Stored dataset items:
----------------------------------------
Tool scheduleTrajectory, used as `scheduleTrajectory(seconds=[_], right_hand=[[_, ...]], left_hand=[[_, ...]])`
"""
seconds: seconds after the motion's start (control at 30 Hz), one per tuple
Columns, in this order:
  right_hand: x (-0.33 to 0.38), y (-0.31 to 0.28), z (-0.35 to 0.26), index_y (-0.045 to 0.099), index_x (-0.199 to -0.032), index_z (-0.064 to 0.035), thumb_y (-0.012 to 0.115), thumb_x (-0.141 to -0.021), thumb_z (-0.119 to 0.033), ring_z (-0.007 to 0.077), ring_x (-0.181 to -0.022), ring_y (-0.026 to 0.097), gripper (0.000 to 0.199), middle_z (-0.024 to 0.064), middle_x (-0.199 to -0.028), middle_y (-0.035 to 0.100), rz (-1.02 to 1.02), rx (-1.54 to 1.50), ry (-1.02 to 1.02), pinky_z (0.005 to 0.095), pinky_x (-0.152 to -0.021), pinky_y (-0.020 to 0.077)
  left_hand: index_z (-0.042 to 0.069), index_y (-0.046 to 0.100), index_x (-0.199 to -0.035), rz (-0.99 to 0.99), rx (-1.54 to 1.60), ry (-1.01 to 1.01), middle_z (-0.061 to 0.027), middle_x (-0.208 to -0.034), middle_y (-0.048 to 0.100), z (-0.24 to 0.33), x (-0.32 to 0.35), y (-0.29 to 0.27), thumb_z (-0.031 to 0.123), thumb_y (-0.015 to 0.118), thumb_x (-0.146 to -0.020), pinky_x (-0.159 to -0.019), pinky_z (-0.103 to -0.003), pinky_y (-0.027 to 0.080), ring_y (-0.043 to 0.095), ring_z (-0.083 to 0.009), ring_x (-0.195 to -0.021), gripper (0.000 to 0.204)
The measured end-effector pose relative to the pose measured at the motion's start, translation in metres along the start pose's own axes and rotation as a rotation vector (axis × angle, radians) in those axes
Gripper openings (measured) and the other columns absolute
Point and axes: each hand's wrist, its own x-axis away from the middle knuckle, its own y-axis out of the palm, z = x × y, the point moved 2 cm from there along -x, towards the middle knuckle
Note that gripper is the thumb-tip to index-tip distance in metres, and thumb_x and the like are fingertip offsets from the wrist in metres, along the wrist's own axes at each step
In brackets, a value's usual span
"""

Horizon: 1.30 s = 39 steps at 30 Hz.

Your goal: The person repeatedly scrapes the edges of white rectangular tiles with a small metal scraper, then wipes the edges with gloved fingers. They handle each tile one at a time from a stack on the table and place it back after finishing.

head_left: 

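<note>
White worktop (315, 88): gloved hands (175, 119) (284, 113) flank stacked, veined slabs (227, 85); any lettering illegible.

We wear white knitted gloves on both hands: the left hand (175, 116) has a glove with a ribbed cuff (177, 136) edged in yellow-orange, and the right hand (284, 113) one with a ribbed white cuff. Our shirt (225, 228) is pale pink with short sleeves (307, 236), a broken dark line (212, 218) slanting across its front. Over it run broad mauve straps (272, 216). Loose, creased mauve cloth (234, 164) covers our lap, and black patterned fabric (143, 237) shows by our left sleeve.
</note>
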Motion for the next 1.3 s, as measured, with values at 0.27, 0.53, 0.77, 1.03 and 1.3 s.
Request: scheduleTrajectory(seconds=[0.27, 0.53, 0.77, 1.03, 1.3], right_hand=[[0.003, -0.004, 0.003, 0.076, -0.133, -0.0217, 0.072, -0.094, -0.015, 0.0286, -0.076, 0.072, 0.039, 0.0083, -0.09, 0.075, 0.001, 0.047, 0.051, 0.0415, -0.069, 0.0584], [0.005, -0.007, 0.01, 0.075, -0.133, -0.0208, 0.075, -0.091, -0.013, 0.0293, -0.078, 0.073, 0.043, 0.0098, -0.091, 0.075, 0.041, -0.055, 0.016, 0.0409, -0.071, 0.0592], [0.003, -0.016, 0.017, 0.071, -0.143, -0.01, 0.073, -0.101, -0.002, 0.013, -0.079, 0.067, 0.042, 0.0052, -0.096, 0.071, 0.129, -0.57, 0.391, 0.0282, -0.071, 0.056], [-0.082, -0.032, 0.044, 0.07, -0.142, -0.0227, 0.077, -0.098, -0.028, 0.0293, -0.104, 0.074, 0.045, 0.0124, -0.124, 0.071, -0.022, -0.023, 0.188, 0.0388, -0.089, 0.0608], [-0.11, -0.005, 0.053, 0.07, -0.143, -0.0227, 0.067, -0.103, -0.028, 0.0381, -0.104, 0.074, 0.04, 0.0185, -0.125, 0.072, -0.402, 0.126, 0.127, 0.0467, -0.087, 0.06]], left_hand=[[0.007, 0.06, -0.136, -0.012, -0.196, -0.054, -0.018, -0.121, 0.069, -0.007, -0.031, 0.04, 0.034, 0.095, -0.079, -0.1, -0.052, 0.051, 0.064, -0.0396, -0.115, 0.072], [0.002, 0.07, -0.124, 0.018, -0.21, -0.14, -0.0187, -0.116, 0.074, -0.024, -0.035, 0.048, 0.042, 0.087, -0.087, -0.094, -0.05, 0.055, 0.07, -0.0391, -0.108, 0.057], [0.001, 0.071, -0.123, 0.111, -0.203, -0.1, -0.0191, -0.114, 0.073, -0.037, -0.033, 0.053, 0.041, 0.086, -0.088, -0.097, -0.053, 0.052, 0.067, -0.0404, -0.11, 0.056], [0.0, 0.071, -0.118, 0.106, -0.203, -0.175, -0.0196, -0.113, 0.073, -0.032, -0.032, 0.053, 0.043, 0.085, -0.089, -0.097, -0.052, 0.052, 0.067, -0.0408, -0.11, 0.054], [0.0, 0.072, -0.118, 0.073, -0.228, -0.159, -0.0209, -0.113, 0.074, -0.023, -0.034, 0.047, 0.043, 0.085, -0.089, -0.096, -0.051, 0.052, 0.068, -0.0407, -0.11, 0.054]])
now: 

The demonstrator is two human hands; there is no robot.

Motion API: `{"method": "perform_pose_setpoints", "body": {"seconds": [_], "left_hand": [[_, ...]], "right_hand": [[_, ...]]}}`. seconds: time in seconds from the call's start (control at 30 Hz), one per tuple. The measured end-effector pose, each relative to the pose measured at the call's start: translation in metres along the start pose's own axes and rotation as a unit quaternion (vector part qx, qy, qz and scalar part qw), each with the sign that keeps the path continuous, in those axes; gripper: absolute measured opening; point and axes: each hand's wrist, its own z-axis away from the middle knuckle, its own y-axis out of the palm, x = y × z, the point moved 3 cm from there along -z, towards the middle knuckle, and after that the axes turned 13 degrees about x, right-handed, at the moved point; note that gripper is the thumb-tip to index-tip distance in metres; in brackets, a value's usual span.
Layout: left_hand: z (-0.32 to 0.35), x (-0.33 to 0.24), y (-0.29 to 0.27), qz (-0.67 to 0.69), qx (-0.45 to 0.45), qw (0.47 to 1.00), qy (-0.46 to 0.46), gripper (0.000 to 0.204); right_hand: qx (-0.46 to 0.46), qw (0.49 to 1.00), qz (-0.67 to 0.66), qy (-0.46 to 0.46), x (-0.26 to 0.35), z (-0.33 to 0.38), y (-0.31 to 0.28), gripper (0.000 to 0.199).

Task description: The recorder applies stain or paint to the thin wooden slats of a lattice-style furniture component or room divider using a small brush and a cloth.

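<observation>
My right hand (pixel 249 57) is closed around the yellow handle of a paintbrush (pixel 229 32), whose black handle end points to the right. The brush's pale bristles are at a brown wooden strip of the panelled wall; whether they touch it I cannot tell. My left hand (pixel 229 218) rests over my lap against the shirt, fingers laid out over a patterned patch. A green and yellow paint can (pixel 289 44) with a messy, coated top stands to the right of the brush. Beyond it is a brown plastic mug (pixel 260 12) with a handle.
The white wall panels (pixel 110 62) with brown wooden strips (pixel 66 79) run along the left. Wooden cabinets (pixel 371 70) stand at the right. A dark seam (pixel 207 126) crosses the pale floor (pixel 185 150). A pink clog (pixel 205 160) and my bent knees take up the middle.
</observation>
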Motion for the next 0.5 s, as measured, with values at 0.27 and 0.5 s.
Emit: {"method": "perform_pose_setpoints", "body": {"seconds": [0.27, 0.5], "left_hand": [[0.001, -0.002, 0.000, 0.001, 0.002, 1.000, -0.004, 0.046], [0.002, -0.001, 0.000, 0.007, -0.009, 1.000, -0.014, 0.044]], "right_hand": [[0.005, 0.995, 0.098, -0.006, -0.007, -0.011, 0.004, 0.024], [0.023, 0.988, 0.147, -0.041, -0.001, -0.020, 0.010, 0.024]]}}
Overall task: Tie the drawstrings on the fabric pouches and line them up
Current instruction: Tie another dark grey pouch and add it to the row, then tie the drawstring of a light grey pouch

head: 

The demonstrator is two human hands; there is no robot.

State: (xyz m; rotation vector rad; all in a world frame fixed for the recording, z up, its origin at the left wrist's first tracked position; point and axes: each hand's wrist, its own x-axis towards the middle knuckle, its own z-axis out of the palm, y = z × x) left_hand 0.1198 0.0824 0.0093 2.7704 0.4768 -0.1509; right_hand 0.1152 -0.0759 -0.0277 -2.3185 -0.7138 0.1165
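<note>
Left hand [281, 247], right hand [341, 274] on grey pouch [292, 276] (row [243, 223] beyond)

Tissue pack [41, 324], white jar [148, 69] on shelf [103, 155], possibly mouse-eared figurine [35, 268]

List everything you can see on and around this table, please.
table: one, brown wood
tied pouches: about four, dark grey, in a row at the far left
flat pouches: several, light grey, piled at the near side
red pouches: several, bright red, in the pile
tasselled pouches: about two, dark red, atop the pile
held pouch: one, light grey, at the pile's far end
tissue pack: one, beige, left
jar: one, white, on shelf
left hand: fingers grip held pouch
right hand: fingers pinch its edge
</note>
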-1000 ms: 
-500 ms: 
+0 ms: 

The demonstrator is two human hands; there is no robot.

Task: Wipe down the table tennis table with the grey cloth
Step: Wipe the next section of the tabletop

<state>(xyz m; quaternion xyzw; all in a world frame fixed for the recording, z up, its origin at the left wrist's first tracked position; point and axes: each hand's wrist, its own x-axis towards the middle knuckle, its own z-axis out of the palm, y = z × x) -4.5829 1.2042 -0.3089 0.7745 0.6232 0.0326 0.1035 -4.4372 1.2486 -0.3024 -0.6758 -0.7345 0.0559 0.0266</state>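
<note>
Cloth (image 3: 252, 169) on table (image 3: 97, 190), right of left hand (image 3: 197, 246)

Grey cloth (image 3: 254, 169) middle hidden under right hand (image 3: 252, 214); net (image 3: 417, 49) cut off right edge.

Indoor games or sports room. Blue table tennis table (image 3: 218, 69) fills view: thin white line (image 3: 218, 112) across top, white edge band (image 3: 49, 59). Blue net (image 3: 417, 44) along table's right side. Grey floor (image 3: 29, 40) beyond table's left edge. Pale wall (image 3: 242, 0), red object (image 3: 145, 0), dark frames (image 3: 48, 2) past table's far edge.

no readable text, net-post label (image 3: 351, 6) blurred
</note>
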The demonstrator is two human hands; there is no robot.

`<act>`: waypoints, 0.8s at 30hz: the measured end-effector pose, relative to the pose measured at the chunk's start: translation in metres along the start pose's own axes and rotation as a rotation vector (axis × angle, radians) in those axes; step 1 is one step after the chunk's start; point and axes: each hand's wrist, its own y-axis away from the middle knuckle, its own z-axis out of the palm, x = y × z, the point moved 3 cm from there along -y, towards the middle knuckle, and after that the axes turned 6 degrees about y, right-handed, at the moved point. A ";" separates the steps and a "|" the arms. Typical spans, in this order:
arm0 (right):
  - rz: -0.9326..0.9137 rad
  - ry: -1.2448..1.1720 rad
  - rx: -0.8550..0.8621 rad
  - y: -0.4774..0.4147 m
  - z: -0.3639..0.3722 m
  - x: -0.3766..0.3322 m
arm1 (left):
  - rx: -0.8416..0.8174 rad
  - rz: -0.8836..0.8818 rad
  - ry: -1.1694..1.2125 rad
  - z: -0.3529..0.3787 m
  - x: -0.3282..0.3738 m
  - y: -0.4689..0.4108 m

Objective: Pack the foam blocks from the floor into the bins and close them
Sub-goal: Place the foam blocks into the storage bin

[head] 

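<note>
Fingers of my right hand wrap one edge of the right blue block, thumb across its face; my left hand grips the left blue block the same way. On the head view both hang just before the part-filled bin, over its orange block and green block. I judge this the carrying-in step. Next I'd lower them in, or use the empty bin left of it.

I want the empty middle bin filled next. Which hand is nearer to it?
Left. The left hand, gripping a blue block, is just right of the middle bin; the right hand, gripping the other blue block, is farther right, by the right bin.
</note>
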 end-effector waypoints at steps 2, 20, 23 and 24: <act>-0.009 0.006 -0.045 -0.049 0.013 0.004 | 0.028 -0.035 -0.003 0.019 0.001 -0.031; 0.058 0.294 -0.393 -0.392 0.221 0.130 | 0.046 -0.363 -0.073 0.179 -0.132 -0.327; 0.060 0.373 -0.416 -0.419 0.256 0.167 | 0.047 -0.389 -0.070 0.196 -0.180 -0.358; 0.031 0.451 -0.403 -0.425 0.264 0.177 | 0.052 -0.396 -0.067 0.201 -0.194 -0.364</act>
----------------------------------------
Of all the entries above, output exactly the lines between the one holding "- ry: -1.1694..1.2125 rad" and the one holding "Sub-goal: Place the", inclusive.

  - ry: -1.1694..1.2125 rad
  - z: -0.3529..0.3787 m
  - x: -0.3282..0.3738 m
  - y: -0.4689..0.4108 m

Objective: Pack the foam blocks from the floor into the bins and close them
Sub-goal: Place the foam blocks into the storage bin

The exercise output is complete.